EXERCISE:
With the pictures excluded, reproduce all of the data exactly.

Segment Start: SOURCE MATERIAL

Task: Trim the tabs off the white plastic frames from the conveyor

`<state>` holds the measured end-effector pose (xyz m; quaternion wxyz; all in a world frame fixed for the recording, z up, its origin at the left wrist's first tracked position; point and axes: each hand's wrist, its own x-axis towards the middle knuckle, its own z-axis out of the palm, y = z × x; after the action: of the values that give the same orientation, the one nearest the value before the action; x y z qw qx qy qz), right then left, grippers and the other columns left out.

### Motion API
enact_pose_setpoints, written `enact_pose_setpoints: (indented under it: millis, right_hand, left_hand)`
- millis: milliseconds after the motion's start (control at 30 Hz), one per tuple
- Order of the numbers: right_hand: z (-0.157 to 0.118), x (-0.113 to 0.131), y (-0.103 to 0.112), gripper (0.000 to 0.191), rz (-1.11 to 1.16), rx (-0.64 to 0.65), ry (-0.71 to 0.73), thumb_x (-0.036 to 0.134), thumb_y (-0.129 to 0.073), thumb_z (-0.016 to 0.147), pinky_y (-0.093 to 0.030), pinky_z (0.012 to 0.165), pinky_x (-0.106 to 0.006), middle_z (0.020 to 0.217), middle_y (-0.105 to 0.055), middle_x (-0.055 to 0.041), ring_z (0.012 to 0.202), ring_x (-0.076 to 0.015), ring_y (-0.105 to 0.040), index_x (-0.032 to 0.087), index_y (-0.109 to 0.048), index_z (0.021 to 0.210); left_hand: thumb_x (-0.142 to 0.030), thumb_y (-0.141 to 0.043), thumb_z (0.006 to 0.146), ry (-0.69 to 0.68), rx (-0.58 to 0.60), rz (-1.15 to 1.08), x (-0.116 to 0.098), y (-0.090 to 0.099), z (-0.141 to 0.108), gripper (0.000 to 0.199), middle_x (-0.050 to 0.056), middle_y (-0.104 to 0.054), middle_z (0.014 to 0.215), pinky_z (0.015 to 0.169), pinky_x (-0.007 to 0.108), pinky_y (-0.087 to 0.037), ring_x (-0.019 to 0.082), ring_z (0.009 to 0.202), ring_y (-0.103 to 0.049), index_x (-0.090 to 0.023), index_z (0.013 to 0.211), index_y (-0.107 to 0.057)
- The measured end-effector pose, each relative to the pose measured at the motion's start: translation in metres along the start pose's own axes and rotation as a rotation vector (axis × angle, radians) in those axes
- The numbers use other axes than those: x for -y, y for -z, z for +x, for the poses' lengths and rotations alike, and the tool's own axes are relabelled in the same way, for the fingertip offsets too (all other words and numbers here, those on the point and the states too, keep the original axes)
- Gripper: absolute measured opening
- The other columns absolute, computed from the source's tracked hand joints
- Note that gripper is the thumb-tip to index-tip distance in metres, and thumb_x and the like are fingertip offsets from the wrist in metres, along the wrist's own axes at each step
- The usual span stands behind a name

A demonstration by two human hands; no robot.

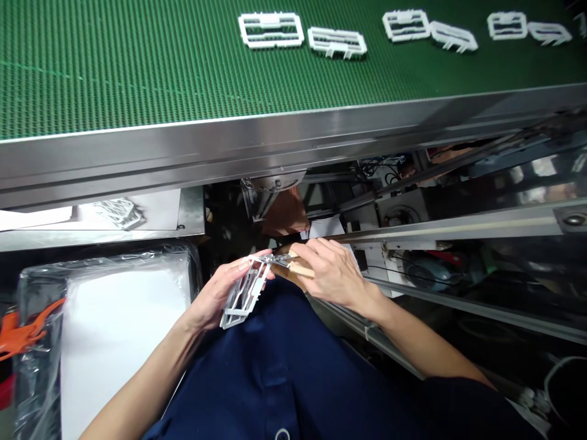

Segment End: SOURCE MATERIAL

ANSWER SECTION:
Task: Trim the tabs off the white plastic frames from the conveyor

`<state>` holds the measured end-effector pose (xyz m; quaternion wxyz; all in a world frame fixed for the recording, z up, its origin at the left wrist's first tracked position; point and axes: each hand's wrist, its own x-axis towards the middle knuckle, its own z-axis out of the palm, y = z × x; after the action: of the values that give the same orientation, the one nearest the value before the action; x y z qw qx qy qz), right then left, grippers and the other columns left out.

### Motion API
enact_pose_setpoints, written `enact_pose_setpoints: (indented under it: millis, right_hand, left_hand)`
- millis: milliseconds after the motion's start (control at 30 Hz), one per tuple
- Order of the numbers: right_hand: z (-0.157 to 0.118), x (-0.113 to 0.131), y (-0.103 to 0.112), gripper (0.000 to 0.191), rz (-1.11 to 1.16), rx (-0.64 to 0.65), ry (-0.71 to 0.73), thumb_x (-0.036 to 0.134), thumb_y (-0.129 to 0.073), thumb_z (-0.016 to 0.147), pinky_y (-0.093 to 0.030), pinky_z (0.012 to 0.165), pinky_x (-0.106 to 0.006), middle_z (0.020 to 0.217), middle_y (-0.105 to 0.055), middle_x (-0.055 to 0.041), ring_z (0.012 to 0.202), ring_x (-0.076 to 0.015), ring_y (-0.105 to 0.040), index_x (-0.032 to 0.087), index_y (-0.109 to 0.048), index_z (0.021 to 0.210); left_hand: thumb_x (-0.142 to 0.030), thumb_y (-0.141 to 0.043), thumb_z (0.006 to 0.146), ry (-0.69 to 0.68), rx (-0.58 to 0.60), rz (-1.15 to 1.08), x (-0.116 to 0.098), y (-0.090 to 0.099), z (-0.141 to 0.108), gripper (0.000 to 0.199), middle_x (-0.050 to 0.056), middle_y (-0.104 to 0.054), middle_z (0.014 to 0.215), pinky_z (0.015 to 0.169), pinky_x (-0.007 to 0.108), pinky_y (-0.087 to 0.037), ring_x (-0.019 to 0.082), ring_z (0.009 to 0.202), ring_y (-0.103 to 0.049), index_x (-0.090 to 0.023), index_z (0.013 to 0.211), index_y (-0.107 to 0.057)
- The measured end-effector pose, each relative to the pose measured at the motion's start: translation in metres along the start pose's own axes and rotation as a rotation vector (axis × angle, radians) in those axes
- The numbers use other axes than those: x for -y, y for -z, z for +x, for the poses' lengths and rotations alike, and the tool's own axes are relabelled in the same way, for the fingertip offsets too (all other words and numbers here, those on the point and the states too, keep the original axes)
- Gripper: absolute measured opening
- The other columns absolute, computed from the source's tracked hand joints
- Note that gripper is the thumb-tip to index-tip distance in metres, and thumb_x and the like are fingertip offsets from the wrist in metres, along the wrist's own axes at each step
- The usual span stands behind a name

A demonstration by two human hands; no robot.

The answer has been written out completely.